§ **WHAT THE EXERCISE ASKS**: In the records below, begin at the line that has "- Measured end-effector" and stop after the line that has "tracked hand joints"; quote those lines verbatim and nothing more.

(Stored items from a collection)

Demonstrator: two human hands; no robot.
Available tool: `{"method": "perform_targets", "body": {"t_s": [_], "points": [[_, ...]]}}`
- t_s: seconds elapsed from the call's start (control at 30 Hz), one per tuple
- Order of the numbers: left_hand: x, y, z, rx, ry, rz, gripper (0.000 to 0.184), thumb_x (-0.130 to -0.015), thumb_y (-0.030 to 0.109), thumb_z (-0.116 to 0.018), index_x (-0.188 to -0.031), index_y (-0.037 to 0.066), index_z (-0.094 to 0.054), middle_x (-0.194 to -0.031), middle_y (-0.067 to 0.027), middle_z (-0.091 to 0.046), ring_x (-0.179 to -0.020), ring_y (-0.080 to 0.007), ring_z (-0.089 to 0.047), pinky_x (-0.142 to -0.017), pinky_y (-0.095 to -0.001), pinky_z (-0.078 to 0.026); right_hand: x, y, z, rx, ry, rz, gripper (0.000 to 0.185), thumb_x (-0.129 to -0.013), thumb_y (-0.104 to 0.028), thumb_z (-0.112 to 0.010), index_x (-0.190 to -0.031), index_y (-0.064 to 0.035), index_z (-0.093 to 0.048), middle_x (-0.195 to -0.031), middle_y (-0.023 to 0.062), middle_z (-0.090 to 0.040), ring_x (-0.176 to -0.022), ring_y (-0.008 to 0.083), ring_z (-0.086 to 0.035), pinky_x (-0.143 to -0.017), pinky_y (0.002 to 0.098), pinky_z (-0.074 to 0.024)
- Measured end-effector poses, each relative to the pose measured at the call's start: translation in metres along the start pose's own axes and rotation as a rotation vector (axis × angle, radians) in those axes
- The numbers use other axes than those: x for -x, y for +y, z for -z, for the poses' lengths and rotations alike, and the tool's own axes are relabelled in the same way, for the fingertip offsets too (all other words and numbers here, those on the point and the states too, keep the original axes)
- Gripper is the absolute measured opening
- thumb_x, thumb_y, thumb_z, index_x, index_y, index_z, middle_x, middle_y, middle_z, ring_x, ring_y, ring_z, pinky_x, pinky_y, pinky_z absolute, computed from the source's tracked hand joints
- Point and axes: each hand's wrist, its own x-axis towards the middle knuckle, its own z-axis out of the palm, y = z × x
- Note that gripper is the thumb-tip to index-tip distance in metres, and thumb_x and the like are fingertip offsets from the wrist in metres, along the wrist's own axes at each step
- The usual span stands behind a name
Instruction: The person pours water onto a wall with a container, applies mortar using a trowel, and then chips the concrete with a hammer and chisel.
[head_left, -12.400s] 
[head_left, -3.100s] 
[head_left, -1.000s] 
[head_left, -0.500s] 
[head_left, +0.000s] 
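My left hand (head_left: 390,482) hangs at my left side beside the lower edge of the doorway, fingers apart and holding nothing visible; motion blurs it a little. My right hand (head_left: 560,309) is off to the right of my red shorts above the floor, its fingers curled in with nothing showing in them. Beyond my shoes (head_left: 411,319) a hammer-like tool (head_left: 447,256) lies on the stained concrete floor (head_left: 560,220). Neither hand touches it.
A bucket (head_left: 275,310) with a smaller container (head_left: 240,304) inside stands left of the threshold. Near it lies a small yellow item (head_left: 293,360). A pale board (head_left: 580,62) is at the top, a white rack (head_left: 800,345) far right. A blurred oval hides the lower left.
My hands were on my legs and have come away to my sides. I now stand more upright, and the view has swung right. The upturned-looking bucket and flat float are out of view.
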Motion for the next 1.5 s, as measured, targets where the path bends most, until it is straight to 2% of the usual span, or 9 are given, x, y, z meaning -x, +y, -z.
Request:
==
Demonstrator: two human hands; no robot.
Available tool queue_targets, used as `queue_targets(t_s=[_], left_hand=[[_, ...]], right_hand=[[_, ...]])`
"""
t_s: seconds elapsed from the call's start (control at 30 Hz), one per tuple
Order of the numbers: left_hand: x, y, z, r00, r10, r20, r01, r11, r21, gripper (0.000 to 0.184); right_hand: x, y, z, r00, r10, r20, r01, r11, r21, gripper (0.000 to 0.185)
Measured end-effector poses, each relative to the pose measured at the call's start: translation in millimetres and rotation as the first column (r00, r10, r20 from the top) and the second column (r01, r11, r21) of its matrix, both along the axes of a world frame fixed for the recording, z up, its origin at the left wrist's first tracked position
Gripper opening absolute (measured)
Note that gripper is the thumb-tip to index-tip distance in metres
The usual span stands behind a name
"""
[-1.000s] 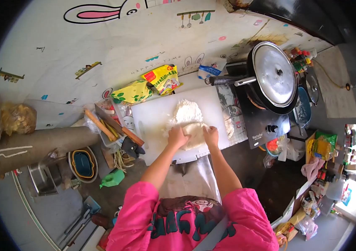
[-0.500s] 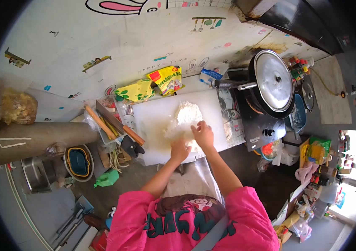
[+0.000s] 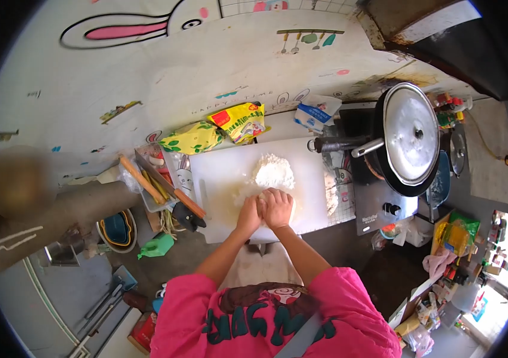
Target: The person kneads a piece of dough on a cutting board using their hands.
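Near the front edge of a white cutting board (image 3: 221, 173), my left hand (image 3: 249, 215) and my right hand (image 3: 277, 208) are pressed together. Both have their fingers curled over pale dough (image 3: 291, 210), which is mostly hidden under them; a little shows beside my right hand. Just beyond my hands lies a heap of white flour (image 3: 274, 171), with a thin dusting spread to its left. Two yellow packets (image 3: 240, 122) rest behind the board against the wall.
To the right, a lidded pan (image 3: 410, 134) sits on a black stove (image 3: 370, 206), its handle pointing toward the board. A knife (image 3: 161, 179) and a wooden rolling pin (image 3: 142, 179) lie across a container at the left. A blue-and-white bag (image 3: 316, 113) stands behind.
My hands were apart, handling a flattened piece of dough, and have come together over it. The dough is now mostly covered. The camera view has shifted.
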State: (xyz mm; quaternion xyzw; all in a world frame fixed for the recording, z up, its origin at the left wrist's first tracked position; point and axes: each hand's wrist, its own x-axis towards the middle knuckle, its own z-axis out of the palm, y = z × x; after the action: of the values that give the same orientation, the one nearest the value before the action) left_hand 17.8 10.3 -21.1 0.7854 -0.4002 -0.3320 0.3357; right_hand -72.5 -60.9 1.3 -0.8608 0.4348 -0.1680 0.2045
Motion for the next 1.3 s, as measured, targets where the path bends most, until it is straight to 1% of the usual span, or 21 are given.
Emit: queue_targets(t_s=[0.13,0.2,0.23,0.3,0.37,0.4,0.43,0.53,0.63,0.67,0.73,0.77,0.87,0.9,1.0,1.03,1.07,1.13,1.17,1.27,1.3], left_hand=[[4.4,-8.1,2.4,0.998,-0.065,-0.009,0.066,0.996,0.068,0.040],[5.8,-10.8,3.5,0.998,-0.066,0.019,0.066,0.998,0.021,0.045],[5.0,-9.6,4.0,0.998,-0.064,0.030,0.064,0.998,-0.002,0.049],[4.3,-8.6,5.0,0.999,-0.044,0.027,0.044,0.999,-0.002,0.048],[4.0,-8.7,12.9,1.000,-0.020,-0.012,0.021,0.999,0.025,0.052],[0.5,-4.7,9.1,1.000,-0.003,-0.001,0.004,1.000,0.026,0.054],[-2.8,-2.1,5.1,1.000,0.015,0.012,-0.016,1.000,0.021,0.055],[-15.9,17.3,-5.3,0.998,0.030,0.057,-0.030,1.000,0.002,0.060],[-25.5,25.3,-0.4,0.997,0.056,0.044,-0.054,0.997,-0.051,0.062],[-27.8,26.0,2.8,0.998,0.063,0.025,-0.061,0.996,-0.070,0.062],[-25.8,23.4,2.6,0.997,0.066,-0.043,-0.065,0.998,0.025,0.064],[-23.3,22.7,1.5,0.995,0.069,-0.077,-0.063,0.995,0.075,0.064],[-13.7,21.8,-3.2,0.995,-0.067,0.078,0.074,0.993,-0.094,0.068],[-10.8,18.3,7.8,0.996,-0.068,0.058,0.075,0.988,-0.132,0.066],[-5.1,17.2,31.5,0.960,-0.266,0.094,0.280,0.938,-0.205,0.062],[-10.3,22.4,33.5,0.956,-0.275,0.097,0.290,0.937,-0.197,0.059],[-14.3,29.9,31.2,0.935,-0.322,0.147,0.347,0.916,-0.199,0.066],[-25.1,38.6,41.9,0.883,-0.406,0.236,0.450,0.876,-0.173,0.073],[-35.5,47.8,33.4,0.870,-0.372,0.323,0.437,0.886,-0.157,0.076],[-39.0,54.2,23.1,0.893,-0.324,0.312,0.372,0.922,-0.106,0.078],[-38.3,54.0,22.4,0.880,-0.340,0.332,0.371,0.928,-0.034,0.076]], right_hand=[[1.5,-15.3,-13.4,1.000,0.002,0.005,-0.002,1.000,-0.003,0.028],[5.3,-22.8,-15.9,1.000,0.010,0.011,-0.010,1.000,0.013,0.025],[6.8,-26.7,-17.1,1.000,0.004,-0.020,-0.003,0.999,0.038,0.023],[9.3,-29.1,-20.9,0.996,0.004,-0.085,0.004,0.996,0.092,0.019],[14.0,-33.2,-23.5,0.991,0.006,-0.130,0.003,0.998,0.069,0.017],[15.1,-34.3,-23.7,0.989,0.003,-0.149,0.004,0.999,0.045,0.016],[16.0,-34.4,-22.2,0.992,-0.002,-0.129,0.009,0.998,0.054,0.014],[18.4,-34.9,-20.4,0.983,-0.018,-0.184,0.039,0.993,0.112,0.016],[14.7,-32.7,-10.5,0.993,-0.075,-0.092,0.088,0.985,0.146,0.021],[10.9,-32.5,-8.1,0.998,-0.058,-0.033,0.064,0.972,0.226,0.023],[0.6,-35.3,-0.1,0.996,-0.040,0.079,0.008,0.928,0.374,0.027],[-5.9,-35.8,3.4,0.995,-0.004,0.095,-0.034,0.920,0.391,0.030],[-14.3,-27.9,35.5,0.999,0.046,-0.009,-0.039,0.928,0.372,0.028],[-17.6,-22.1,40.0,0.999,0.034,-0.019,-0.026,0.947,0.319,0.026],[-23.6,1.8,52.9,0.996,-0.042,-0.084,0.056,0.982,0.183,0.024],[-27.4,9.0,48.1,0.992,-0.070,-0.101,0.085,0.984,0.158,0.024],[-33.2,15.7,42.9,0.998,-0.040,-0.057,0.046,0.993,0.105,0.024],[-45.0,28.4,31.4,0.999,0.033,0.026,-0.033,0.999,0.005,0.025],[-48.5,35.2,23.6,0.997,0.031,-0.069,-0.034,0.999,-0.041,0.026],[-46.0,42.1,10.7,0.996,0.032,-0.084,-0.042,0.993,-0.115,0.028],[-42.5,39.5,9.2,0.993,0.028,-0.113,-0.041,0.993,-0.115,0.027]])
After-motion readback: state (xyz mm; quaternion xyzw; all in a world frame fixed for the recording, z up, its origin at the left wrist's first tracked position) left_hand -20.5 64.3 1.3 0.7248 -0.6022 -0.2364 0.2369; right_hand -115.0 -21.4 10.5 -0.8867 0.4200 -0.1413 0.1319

§ **OUTPUT BELOW**:
- Measured end-effector poses, each relative to the pose measured at the call's start: translation in metres along the start pose's own axes and rotation as a rotation vector (axis × angle, radians) in those axes
- The numbers use other axes than those: x for -x, y for +y, z for -z, for the poses' lengths and rotations alike, and the tool's own axes are relabelled in the same way, for the fingertip offsets too (all other words and numbers here, those on the point and the states too, keep the original axes)
- Gripper is the absolute measured opening
- thumb_x, thumb_y, thumb_z, index_x, index_y, index_z, middle_x, middle_y, middle_z, ring_x, ring_y, ring_z, pinky_x, pinky_y, pinky_z absolute, computed from the source's tracked hand joints

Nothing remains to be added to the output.